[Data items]

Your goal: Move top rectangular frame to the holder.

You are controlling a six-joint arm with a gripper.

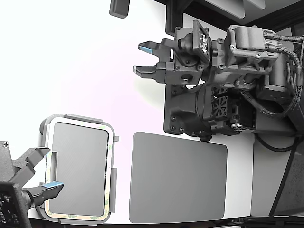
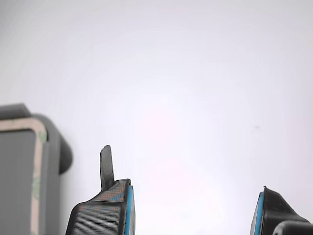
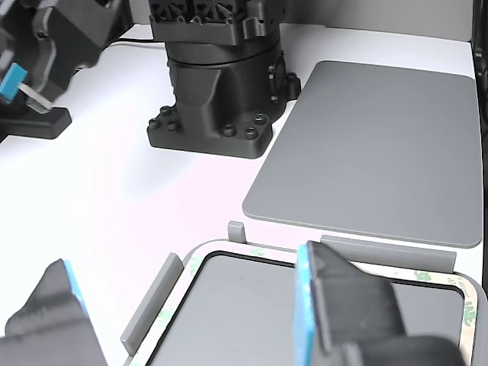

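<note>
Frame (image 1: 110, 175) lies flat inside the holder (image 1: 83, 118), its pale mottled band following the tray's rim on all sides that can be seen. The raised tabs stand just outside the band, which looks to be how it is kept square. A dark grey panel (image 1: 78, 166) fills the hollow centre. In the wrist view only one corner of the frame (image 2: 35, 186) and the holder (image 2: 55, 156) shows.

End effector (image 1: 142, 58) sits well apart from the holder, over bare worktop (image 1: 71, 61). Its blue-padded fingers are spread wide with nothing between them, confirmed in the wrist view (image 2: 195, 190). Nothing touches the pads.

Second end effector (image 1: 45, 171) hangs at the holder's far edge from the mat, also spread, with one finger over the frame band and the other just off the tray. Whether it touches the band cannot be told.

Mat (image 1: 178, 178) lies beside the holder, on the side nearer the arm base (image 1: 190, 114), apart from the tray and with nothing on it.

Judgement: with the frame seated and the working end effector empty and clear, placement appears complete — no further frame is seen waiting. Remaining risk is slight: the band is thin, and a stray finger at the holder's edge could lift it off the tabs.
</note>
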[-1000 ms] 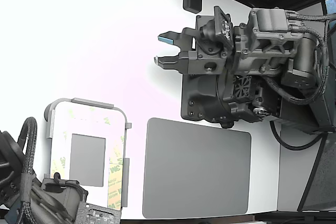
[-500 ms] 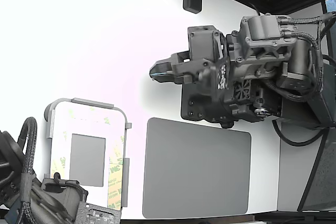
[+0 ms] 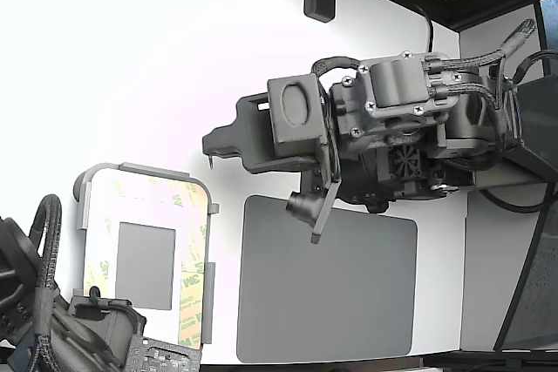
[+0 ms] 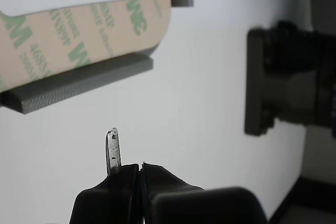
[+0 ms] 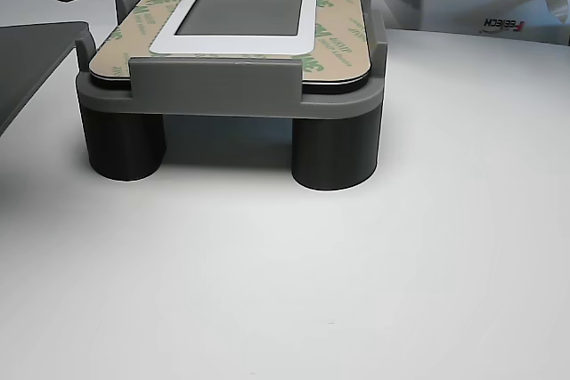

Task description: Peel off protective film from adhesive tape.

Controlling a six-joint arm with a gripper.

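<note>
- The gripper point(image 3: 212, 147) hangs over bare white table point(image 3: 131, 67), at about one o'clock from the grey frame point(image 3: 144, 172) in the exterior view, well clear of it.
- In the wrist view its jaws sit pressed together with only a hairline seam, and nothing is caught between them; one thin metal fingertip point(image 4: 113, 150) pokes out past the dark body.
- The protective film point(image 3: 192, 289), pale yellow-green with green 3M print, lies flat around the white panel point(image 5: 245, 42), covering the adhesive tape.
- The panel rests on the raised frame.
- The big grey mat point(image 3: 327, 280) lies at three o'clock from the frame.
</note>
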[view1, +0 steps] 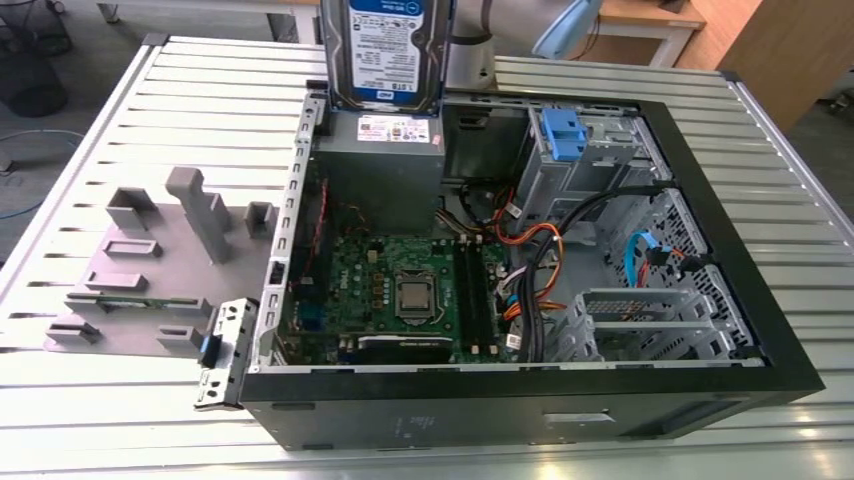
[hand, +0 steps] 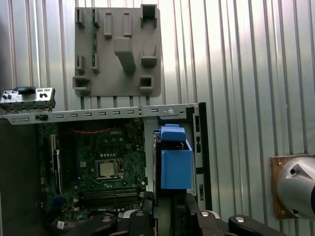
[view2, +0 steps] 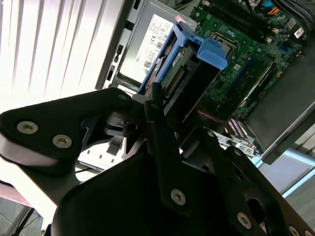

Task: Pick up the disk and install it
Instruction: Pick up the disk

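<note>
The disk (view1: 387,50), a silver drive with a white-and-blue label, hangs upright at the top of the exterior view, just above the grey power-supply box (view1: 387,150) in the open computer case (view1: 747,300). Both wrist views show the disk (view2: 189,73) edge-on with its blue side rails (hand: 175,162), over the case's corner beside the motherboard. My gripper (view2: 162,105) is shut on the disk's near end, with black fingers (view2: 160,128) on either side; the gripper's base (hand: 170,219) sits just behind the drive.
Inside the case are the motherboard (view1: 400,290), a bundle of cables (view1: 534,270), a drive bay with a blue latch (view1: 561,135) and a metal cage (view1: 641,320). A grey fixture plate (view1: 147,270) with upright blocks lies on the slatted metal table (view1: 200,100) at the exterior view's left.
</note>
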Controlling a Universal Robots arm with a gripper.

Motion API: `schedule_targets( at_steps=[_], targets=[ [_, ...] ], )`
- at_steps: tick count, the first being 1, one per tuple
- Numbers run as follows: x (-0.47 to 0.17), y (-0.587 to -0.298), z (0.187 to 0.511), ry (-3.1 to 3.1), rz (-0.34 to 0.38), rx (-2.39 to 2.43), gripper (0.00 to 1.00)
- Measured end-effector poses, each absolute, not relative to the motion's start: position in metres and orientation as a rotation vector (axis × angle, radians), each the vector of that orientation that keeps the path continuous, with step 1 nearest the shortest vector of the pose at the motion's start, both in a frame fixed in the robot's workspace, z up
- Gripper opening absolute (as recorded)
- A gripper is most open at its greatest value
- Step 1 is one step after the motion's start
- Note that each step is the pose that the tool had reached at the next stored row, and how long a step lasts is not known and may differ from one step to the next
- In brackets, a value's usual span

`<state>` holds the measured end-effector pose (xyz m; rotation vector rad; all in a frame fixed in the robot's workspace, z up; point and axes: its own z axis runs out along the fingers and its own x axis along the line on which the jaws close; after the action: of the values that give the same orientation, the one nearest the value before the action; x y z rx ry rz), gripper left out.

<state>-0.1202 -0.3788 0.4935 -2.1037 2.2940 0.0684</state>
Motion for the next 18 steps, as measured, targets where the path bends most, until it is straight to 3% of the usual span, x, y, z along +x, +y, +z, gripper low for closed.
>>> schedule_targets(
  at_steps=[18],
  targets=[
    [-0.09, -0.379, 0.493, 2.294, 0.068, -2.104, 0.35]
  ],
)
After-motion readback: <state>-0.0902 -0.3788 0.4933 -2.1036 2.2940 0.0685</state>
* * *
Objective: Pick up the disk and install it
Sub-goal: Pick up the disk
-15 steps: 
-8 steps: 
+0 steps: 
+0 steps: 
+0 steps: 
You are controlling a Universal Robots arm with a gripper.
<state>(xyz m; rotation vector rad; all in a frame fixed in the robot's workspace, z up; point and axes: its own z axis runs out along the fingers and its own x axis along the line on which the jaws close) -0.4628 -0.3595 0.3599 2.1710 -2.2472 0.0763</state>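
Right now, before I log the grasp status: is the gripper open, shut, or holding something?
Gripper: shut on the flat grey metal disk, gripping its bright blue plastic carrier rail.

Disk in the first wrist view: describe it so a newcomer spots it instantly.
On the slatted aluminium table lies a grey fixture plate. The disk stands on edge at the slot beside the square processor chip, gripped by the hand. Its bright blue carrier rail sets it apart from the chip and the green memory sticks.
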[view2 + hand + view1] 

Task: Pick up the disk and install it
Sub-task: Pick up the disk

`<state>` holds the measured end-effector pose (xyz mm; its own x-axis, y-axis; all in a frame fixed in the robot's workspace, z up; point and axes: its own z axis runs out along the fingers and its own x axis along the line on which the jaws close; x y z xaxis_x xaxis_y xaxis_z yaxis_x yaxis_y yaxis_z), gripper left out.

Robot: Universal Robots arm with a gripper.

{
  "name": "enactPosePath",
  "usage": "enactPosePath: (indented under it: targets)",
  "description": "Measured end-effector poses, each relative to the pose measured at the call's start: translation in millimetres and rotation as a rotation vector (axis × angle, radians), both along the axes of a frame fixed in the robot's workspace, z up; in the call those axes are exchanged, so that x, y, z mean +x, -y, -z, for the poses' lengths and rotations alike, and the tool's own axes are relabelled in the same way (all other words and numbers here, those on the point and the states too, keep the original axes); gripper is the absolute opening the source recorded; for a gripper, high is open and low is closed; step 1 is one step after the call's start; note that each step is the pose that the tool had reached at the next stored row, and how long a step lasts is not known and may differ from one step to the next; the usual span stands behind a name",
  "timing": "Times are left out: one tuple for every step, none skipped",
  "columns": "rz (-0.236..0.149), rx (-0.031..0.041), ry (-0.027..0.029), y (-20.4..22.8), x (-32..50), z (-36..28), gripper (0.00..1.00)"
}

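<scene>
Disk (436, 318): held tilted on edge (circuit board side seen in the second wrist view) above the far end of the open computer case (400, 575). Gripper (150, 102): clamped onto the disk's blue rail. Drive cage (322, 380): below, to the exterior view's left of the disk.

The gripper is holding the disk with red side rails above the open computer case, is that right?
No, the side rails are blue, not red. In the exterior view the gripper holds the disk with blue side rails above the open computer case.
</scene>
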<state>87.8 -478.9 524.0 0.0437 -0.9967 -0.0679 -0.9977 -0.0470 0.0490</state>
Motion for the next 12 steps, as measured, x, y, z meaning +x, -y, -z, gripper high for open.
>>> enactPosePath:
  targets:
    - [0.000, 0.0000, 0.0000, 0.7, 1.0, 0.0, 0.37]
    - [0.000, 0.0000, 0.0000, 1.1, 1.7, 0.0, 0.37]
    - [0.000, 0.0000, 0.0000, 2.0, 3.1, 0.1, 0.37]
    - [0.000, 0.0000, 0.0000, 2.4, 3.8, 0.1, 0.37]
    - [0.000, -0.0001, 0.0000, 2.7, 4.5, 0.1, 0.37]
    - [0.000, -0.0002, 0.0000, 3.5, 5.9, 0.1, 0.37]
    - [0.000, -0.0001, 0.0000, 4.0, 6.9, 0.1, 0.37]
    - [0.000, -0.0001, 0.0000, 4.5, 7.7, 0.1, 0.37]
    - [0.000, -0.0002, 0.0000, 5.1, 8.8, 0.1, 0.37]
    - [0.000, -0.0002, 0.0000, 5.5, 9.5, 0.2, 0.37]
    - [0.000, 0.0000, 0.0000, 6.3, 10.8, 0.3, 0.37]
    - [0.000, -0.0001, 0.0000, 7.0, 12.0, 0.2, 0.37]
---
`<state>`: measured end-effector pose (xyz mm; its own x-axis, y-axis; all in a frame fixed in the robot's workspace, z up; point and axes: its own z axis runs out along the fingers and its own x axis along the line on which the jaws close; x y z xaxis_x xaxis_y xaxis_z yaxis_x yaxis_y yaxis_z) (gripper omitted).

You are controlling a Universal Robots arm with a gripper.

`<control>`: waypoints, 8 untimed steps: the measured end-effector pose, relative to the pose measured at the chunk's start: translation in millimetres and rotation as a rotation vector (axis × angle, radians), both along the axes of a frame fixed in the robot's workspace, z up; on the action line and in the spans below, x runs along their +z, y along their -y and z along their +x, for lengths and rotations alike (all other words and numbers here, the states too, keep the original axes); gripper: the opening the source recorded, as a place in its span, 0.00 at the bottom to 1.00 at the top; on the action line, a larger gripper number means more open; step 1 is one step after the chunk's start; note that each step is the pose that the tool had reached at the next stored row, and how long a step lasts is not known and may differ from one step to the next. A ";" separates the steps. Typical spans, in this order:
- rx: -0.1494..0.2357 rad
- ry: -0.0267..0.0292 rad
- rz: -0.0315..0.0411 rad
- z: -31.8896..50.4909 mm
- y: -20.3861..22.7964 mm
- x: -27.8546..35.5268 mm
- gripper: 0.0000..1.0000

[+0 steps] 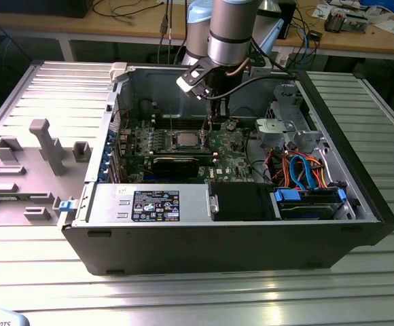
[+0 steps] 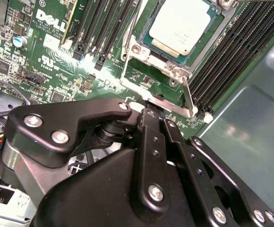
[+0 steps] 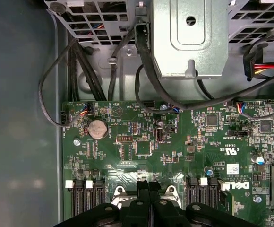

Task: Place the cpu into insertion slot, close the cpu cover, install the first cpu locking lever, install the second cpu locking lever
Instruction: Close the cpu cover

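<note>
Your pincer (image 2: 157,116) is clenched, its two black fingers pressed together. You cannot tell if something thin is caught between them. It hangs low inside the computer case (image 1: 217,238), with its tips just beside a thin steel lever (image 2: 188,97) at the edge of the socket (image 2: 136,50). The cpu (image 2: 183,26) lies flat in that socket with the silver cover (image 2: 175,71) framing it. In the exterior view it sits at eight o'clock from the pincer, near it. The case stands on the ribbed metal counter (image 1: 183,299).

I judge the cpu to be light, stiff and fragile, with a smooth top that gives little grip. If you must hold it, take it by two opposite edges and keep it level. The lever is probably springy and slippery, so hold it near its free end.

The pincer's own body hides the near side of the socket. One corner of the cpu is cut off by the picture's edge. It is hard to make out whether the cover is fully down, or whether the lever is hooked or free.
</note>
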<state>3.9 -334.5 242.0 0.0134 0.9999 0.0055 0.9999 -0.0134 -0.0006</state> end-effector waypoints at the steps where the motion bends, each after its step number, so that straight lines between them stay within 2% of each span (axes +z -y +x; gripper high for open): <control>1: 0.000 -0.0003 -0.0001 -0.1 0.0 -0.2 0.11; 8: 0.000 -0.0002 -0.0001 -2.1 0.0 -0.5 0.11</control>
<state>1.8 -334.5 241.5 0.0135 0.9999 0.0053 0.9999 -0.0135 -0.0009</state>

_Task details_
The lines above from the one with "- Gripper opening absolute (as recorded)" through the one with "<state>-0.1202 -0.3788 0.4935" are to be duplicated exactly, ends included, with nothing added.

_Exercise response_
- Gripper opening absolute (as recorded)
- A gripper is most open at its greatest value
- Step 1 is one step after the motion's start
- Note that each step is the pose that the tool had reached at the next stored row, and how long a step lasts is not known and may differ from one step to the next
- In brackets, a value's usual span

`<state>` holds the measured end-effector pose (xyz m; rotation vector rad; all in a frame fixed in the robot's workspace, z up; point and axes: its own z axis runs out along the fingers and its own x axis along the line on which the jaws close; after the action: of the values that give the same orientation, the one nearest the value before the action; x y z rx ry rz), gripper left out.

<state>-0.1202 -0.3788 0.4935 -2.1037 2.2940 0.0684</state>

This completes the answer.